Events like the 2016 Olympics, set to be hosted in Rio de Janeiro, and next year’s World Cup are set to be hosted in Brazil. Protesters like Letícia ask how tourists will reach the stadiums if the roads are crumbling and the airports are faulty.

“Our taxes are high, and we don’t know where it is going. Look, it’s hard to say what, but we need them to do something. We need to change this,” she said, adding later that it was not communism that the protesters wanted, just the things that Brazilians “need.”

Originally getting in contact with her on an Anonymous Brazil Facebook page, I asked Letícia if she was part of Anonymous.

“I am a part of Anonymous, but I am an activist, not a hacker. It’s different,” she said. “And I don’t have a mask.”

Letícia said that the government and police and Brazil have announced to demonstrators that they would be arrested for wearing masks. Rumors have circulated throughout protests and Anonymous groups online that the police have been identifying protesters and later arresting them in their homes.

She struggled to find the English word for “cachecol,” meaning "scarf." She said that she used one to hide her face to avoid being targeted by police.
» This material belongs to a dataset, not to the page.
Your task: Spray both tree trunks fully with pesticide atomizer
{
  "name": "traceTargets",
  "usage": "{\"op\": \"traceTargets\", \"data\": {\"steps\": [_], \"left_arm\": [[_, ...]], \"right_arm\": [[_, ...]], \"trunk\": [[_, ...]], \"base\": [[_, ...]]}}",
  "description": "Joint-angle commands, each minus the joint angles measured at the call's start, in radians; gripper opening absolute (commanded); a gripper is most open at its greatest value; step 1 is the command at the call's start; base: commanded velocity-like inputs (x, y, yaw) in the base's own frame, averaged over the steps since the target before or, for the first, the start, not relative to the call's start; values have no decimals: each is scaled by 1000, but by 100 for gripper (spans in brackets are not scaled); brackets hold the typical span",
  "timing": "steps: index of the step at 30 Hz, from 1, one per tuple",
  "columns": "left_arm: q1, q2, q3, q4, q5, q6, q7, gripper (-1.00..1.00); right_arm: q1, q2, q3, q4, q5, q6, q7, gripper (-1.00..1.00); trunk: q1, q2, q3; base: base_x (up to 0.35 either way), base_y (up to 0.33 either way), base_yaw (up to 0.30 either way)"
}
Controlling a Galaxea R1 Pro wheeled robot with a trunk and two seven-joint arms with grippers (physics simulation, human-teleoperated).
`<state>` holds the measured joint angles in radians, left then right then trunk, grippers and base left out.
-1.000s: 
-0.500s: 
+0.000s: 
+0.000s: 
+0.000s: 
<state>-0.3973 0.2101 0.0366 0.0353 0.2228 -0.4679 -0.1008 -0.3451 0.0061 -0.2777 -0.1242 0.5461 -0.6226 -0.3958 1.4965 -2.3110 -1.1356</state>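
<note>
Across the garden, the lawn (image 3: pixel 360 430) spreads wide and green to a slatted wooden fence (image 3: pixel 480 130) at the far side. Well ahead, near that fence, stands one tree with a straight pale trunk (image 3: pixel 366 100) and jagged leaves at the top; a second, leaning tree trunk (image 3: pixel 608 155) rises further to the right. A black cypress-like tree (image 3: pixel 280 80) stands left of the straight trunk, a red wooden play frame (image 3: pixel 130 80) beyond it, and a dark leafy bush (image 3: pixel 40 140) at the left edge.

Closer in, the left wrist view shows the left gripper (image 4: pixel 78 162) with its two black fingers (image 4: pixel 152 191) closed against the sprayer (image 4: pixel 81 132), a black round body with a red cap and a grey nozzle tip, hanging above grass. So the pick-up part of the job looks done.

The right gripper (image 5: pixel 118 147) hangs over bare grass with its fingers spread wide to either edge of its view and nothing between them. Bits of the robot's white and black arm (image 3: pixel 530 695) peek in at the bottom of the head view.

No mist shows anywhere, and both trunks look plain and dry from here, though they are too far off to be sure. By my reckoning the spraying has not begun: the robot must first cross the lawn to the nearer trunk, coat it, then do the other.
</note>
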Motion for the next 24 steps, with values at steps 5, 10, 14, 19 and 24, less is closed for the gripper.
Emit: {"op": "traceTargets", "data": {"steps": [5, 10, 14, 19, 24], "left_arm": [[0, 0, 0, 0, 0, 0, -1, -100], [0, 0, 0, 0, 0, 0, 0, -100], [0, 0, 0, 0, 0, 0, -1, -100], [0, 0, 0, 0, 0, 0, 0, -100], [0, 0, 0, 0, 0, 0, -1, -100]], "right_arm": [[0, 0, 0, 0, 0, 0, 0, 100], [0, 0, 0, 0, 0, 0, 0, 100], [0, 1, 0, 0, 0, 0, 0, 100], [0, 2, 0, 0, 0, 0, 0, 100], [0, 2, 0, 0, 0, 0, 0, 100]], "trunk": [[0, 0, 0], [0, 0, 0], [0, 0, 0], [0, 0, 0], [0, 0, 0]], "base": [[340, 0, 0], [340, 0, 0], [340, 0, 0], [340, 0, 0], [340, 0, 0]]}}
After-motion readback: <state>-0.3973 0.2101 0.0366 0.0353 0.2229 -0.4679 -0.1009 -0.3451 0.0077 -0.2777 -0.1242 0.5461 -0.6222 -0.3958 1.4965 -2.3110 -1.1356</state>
She was using a new Facebook account, because, she said, her father had tried to restrict her Internet access to protect her from getting involved in the protests any further.

“In São Paulo, many people were hurt, and my father is afraid they will hurt me too,” she said. “It’s a big city; [my parents] don’t want me to be alone.”

At the end of our interview on Tuesday, she seemed excited to say, “For the cities and even in the country, it’s getting bigger.”

Brazil Protest
Letícia Frose took photos of the protests, in which she had taken part, that she wanted everyone to see. Letícia Frose

Letícia was right. More have joined the protests that began as a small group of teenagers and protesters in their early 20s who were fighting for free or greatly reduced bus fare for Brazil. The movement has grown to involve people of all ages, joined in their dissatisfaction with the government.

Letícia was excited again on Thursday when the protests seemed to start having an impact. “Have news,” she messaged on Facebook. I asked, “What is it?”

“The government gave us one of our claims,” she wrote. “But we are going continuous with the protests.”

The reduced bus fare, according to Letícia, was one drop in the bucket. It was not enough, as Brazilians had more important needs, like education, health care, infrastructure.

“And especially the corruption of rulers,” Letícia wrote. “This is the tip of the iceberg. We do not want more bread and circuses.”